## WHAT THE TASK ASKS
Look at each line below and count those with the word "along"; the answer is that number only.

## DATASET EXTRACT
______________________________

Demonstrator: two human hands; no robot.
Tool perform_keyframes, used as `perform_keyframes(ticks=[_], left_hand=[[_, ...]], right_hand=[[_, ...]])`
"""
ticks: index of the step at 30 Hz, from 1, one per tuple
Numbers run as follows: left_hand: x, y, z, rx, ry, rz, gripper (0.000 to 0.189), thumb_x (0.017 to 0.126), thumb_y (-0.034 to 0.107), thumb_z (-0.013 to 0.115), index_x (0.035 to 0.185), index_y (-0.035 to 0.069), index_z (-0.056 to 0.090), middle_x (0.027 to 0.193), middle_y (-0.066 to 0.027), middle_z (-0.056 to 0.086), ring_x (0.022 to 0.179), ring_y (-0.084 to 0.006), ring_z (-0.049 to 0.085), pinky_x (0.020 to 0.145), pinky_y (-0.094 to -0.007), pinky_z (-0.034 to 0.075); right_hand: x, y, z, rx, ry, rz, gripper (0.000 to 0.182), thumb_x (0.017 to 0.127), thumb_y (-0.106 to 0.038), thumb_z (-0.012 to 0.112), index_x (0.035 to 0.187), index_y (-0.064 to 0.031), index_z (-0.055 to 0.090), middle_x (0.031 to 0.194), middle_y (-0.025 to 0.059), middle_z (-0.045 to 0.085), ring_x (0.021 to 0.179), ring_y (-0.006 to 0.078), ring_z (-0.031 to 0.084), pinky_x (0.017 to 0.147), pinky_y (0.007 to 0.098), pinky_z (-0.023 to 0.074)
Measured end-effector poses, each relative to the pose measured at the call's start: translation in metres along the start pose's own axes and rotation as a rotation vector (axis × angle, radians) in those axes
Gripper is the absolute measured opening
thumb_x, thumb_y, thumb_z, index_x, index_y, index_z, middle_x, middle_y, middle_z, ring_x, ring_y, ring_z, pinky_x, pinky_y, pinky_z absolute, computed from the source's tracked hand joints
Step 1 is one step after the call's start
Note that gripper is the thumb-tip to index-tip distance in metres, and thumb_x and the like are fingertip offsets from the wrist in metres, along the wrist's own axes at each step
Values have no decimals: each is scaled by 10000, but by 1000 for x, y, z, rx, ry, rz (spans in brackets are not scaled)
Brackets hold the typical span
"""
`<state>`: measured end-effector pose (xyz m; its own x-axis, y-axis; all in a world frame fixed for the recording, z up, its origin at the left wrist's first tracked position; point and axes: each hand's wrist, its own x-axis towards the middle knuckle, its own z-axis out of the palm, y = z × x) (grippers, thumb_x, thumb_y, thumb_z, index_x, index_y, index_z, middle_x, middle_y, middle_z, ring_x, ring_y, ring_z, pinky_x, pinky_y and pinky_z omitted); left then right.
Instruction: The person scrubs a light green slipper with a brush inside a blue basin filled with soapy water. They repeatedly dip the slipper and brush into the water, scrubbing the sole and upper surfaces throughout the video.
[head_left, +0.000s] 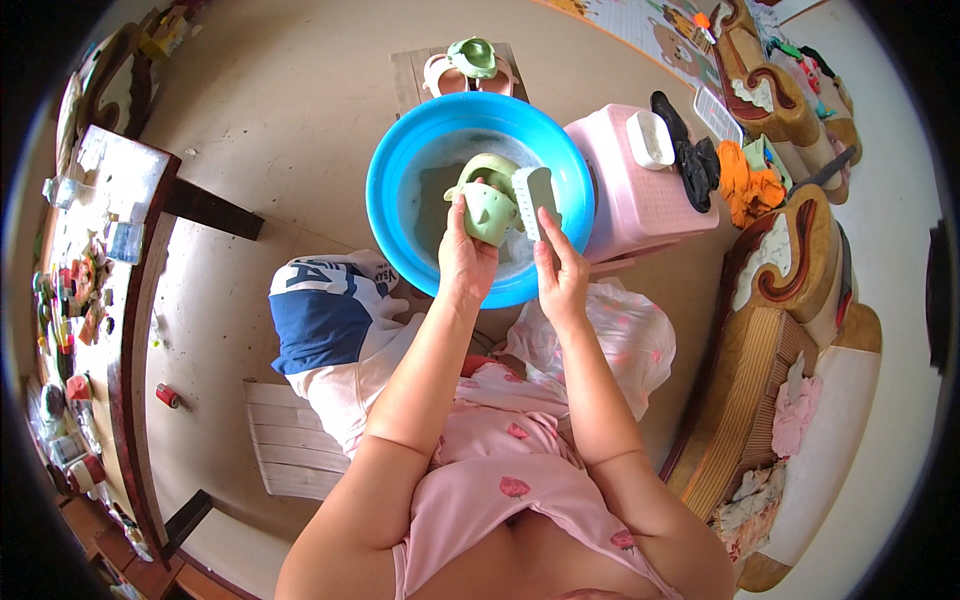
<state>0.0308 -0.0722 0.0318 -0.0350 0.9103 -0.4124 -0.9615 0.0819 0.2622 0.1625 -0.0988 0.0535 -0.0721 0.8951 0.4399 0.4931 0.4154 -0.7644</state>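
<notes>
My left hand (469, 255) is closed on a green clog-style shoe (489, 213), held over the blue plastic basin (388, 225). In my right hand (561, 274) is a scrubbing brush (537, 201) with pale bristles that face the shoe; whether they touch it I cannot tell. Cloudy, sudsy water (442, 225) lies in the basin below. Another green shoe (472, 57) rests with a pair of pink shoes (444, 73) just beyond the basin's far rim.
A pink plastic stool (622, 187) to the right bears a white dish (651, 140) and black shoes (697, 172). Orange cloth (746, 184) lies past it. A carved sofa (750, 337) stands at right, a cluttered table (142, 315) at left. A red can (168, 396) lies on the floor.
</notes>
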Motion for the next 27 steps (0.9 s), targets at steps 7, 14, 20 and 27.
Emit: perform_keyframes(ticks=[7, 14, 20, 27], left_hand=[[-7, -2, 4, 471, 15, 88, 374, 935, 310, 564, 1224, 73, 558, 1135, -14, 620, 1045, -150, 588, 891, -294, 453], [-5, -7, 4, 736, -149, 281, 254, 970, 210, 531, 1088, 9, 631, 1014, 2, 641, 911, -76, 559, 802, -252, 438], [-1, -8, 7, 698, -77, 303, 281, 972, 213, 531, 1126, -5, 618, 1055, -31, 641, 946, -91, 557, 826, -254, 437], [14, -19, -5, 812, -69, 346, 311, 971, 249, 539, 1094, -20, 635, 1064, -59, 650, 969, -111, 570, 846, -263, 435]], right_hand=[[13, -1, -6, -54, 21, 51, 336, 945, -146, 561, 1278, -107, 579, 1143, 134, 658, 835, 253, 690, 679, 321, 512], [37, -7, -4, -187, -9, 25, 367, 935, -195, 565, 1301, -214, 564, 1019, 143, 677, 739, 311, 668, 624, 370, 511], [29, -1, 6, -165, 32, -9, 366, 948, -208, 545, 1315, -195, 548, 1098, 130, 662, 777, 323, 672, 662, 383, 519], [18, -4, 9, -89, 41, 156, 379, 975, -178, 498, 1354, -159, 498, 1248, 172, 585, 1056, 353, 616, 826, 367, 507]])
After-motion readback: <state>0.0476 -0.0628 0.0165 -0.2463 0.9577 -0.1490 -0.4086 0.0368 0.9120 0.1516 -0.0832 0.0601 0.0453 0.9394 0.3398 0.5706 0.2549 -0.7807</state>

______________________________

## PROBLEM SOLUTION
2